Kayla Iafelice, a spokesperson for the minister of education said the cuts, which will be felt at boards across Ontario, total $25 million.

In an emailed statement to The Canadian Press, Iafelice said the fund has "a long track record of wasteful spending, overspending and millions of dollars of unfunded commitments."

At the TDSB, the cuts impact 11 grants through the fund Education Programming- Other (EPO), Pilkey said.

According to Pilkey, one of the grants that has been cancelled includes the after-school initiative Focus on Youth Toronto, which aims to support children and youth in Toronto’s inner city areas.

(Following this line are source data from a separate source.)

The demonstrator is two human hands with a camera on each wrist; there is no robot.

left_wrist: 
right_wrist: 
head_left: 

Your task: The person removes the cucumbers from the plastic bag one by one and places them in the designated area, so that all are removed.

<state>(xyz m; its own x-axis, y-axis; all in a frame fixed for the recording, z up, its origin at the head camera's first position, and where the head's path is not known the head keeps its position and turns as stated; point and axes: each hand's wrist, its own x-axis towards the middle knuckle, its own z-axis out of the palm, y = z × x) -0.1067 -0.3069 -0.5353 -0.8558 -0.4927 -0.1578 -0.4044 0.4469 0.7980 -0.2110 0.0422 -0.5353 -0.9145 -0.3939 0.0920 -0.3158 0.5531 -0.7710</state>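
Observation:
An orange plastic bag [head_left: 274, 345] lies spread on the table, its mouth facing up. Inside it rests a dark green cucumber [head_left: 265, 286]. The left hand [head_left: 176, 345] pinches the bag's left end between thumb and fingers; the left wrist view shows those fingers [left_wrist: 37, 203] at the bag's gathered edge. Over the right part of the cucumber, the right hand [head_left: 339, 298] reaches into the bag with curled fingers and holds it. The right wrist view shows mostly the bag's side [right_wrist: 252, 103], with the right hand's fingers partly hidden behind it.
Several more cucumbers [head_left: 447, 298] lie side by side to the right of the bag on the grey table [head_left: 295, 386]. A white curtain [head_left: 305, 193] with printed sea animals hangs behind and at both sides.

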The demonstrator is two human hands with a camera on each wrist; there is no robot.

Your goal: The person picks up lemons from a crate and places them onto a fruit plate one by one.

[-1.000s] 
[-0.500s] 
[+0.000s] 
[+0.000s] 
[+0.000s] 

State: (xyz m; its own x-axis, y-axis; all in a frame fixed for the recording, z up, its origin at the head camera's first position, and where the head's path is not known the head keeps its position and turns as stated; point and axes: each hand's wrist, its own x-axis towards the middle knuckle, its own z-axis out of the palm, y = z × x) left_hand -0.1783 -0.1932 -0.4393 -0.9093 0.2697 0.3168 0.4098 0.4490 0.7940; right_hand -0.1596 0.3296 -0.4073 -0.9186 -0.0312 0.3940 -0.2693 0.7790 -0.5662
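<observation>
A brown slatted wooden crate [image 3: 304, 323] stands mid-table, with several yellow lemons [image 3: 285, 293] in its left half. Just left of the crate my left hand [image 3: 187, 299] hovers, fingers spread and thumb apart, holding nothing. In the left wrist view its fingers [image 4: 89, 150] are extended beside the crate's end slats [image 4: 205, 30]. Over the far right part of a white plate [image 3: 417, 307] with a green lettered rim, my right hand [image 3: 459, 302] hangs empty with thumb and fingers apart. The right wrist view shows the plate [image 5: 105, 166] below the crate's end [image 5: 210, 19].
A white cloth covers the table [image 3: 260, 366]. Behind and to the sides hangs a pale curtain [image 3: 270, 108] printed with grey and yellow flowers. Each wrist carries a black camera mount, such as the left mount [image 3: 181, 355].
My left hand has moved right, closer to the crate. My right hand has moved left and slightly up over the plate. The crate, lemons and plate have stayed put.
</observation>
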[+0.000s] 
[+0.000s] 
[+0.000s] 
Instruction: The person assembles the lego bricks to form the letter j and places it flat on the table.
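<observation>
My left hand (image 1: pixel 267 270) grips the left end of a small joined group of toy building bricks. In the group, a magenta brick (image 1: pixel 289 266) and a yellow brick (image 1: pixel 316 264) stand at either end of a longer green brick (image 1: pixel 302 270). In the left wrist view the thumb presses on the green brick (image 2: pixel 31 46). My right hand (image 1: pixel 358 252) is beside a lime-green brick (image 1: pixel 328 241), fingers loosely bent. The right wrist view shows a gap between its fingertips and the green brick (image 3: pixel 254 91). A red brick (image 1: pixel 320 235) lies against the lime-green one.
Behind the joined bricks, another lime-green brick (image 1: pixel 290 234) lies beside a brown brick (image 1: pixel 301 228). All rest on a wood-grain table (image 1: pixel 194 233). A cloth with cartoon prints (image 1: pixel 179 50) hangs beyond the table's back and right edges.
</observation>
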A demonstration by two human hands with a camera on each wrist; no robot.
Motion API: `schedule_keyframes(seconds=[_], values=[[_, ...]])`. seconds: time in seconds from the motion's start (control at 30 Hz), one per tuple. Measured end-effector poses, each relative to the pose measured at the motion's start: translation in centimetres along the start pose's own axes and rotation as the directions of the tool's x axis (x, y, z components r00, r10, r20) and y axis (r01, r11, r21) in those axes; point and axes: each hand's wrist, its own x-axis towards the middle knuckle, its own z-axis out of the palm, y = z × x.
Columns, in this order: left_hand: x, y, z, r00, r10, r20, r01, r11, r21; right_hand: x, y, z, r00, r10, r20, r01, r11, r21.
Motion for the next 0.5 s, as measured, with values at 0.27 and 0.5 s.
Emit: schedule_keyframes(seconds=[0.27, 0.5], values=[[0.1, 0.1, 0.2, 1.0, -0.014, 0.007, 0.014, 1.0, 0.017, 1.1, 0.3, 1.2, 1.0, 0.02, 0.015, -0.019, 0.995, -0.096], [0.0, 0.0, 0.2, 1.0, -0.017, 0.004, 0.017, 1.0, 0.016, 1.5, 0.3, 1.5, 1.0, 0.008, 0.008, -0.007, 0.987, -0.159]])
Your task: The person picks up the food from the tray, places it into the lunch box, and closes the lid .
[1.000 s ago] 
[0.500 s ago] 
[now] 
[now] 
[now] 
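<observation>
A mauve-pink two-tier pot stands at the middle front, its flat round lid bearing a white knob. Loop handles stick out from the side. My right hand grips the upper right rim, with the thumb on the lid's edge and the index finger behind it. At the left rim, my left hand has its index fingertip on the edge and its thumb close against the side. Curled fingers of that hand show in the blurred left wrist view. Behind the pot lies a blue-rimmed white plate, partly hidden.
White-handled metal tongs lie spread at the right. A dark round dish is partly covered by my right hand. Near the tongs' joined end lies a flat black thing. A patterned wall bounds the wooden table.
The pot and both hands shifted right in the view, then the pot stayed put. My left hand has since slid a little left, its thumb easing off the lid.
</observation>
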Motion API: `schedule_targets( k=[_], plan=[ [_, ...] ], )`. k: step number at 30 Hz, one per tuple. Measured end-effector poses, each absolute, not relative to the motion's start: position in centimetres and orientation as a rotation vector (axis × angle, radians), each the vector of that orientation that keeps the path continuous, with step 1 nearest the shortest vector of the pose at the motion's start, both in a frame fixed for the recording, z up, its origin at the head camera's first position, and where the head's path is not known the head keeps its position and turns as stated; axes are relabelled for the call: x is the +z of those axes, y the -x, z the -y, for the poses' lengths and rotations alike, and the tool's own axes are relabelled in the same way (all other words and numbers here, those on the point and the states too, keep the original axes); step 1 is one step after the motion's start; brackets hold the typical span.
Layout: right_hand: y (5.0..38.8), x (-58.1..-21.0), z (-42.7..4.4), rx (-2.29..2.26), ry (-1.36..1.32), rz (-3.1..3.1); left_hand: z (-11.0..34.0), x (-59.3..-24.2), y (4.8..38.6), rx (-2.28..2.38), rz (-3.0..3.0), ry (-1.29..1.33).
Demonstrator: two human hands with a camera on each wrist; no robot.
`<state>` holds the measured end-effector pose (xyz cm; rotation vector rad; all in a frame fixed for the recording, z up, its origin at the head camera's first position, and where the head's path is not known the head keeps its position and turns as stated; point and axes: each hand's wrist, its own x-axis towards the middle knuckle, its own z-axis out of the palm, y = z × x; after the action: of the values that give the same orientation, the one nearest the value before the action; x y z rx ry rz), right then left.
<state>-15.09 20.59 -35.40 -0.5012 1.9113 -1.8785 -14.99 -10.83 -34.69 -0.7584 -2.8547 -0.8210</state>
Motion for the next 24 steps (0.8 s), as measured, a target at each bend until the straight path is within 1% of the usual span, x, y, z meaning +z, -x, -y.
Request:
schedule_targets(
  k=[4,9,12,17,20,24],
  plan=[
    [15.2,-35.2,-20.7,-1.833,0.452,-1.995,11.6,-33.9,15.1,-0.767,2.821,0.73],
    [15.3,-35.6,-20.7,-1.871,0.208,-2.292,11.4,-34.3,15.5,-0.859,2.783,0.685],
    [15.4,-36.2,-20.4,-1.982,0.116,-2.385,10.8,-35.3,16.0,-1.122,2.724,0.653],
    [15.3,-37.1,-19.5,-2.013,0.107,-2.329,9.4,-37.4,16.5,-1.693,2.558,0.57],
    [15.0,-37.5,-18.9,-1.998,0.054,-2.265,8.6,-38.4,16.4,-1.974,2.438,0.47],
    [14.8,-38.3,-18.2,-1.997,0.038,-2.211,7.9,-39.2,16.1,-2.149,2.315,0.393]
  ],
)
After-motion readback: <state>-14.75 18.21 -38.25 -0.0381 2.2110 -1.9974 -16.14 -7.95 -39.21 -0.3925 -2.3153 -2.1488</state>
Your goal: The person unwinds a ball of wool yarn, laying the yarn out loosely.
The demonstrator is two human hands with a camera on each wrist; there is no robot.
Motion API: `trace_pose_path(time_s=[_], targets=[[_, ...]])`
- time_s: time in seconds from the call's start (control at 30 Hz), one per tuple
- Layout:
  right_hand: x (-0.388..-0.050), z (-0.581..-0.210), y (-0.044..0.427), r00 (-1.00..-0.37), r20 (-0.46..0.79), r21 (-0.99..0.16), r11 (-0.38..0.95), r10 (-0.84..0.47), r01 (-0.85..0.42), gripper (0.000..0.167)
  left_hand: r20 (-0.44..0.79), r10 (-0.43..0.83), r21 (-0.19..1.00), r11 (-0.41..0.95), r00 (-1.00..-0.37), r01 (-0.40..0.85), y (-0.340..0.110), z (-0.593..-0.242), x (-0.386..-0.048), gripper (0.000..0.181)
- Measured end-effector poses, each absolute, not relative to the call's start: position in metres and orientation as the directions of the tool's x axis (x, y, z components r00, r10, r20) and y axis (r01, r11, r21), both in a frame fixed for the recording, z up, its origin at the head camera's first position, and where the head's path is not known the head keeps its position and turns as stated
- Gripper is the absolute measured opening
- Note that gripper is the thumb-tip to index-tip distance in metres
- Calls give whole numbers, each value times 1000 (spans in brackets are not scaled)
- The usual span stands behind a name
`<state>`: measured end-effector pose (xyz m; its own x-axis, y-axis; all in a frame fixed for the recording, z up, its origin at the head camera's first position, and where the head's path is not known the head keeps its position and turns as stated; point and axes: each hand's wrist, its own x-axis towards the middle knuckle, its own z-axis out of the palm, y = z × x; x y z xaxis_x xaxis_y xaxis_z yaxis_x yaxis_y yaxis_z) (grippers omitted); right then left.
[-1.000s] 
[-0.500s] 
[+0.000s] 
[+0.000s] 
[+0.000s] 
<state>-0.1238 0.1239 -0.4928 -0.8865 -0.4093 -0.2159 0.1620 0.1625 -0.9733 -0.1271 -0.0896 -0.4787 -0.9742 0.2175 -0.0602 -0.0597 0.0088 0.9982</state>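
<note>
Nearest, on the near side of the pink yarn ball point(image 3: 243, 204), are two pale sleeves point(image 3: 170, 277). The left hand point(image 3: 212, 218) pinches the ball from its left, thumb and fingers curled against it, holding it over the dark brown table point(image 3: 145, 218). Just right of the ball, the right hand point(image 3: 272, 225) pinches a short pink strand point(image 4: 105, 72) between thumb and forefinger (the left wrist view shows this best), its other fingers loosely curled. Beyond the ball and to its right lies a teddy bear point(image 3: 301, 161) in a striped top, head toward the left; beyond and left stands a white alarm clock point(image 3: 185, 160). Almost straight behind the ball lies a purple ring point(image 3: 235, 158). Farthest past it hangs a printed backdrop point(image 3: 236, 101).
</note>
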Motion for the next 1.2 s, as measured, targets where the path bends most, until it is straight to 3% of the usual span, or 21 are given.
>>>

A program which supports racialized students and an in-class tutoring program are also among the cancelled or discontinued grants.

Seventeen grants will continue as planned and Pilkey said 14 grants that were announced in March were not even mentioned in the letter school board administrators received from the ministry on Friday night.

“The way these grants work, they often highlight the government’s priorities and they are for specific items. So we would have been told in March that we were getting these grants,” Pilkey noted.

“We would certainly hope that the government is going to keep the school boards whole, that the money that has been spent up until now will be provided by the government because that information is not clear yet.”

Pilkey said in the coming weeks, trustees and school administrators will be looking at exactly how this will impact the board financially.

"We will be getting information in early January about what the exact implications of this have been for us," she added. "(We will be) seeing what is going to change in terms of staffing and programming."

Marit Stiles, the Ontario NDP’s education critic, called the cuts and the timing of them “concerning.”

She called into question why the ministry sent out emails to board administrators after school hours on a Friday and just one day after public consultations on Ontario's education system concluded.

“It calls into question, I think, whether that consultation was really just a sham,” Stiles said.

She added that the government has not said if it intends to replace any of the programs that are being scrapped.

“Some of those programs are important ones that particularly help the most vulnerable students. That’s why they were set up,” she said. “And although this group of programs and projects were set up by the previous Liberal government, it doesn’t mean they aren’t useful.”

She said this latest move by the province will not be the end of cuts to school boards.

“We know that the government has asked school boards to look for four per cent budget cuts by Friday. So they haven’t even considered that information yet. Four per cent of the education budget in Ontario is about a billion dollars. So there is no way that doesn’t impact students in schools,” she said.

Stiles said she plans to “push back” and raise the issue with the minister of education.

“I think we need some clarity, some answers to questions about how they expect our schools to keep up and our school boards to make ends meet,” she said. “And I think we need some answers about about why that thought why some of these programs weren’t working.”